**Your assignment**
Your task is to copy the lines of the data below from the line holding "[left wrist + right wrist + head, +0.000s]" through the line holding "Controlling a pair", inclusive, exactly and with nothing added.

[Saved entries]
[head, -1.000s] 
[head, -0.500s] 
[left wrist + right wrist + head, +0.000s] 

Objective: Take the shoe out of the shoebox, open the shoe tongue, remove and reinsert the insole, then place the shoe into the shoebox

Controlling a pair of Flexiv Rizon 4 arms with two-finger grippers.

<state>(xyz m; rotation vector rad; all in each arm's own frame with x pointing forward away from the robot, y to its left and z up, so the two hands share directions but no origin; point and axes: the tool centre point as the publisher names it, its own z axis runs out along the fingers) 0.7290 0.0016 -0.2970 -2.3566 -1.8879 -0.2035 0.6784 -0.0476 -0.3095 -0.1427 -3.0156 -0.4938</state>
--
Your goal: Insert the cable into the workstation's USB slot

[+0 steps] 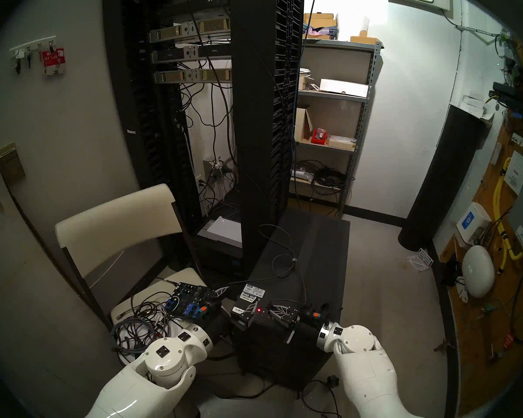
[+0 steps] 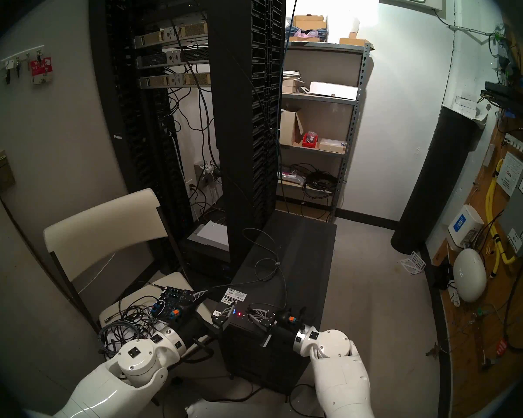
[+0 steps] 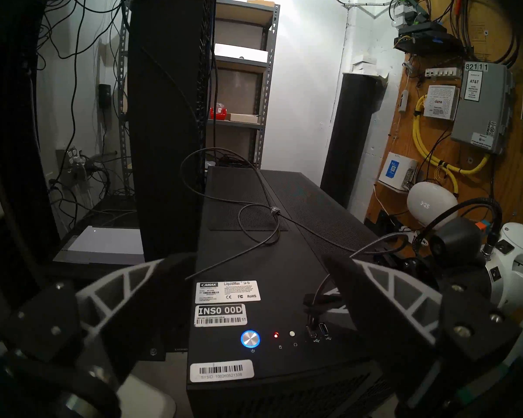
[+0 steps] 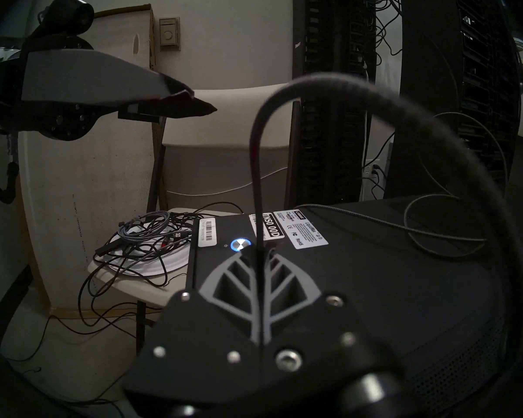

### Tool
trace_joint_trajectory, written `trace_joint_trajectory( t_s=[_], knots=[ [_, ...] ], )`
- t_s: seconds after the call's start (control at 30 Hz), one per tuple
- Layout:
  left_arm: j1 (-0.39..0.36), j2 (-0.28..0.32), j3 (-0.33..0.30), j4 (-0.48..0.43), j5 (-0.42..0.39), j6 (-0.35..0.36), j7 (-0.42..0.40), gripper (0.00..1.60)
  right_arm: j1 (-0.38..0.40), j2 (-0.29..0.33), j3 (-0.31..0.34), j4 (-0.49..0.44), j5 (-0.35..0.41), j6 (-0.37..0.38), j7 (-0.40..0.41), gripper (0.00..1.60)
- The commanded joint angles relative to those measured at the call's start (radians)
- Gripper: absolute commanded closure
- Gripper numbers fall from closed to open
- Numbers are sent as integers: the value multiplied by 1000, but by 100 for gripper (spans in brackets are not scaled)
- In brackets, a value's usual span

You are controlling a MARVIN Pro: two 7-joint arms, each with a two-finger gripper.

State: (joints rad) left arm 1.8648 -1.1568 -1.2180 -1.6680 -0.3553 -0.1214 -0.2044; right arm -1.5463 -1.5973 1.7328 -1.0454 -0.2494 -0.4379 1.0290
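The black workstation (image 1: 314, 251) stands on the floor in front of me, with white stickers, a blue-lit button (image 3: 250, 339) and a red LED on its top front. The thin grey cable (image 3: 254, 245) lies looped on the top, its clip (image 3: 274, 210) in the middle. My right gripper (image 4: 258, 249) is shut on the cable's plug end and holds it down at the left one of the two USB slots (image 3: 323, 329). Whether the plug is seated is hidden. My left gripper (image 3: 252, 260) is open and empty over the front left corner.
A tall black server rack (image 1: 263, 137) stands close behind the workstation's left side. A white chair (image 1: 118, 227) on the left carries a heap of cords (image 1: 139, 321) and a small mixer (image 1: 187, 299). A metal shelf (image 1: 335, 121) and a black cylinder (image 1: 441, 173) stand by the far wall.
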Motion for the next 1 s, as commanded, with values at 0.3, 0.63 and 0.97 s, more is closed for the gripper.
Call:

**Task response**
[left wrist + right wrist + head, +0.000s] 

Objective: Take the shoe out of the shoebox, open the shoe tongue, remove and reinsert the insole, then place the shoe into the shoebox

Controlling a pair of Flexiv Rizon 4 arms with two-finger grippers.

Nothing remains to be added to the response.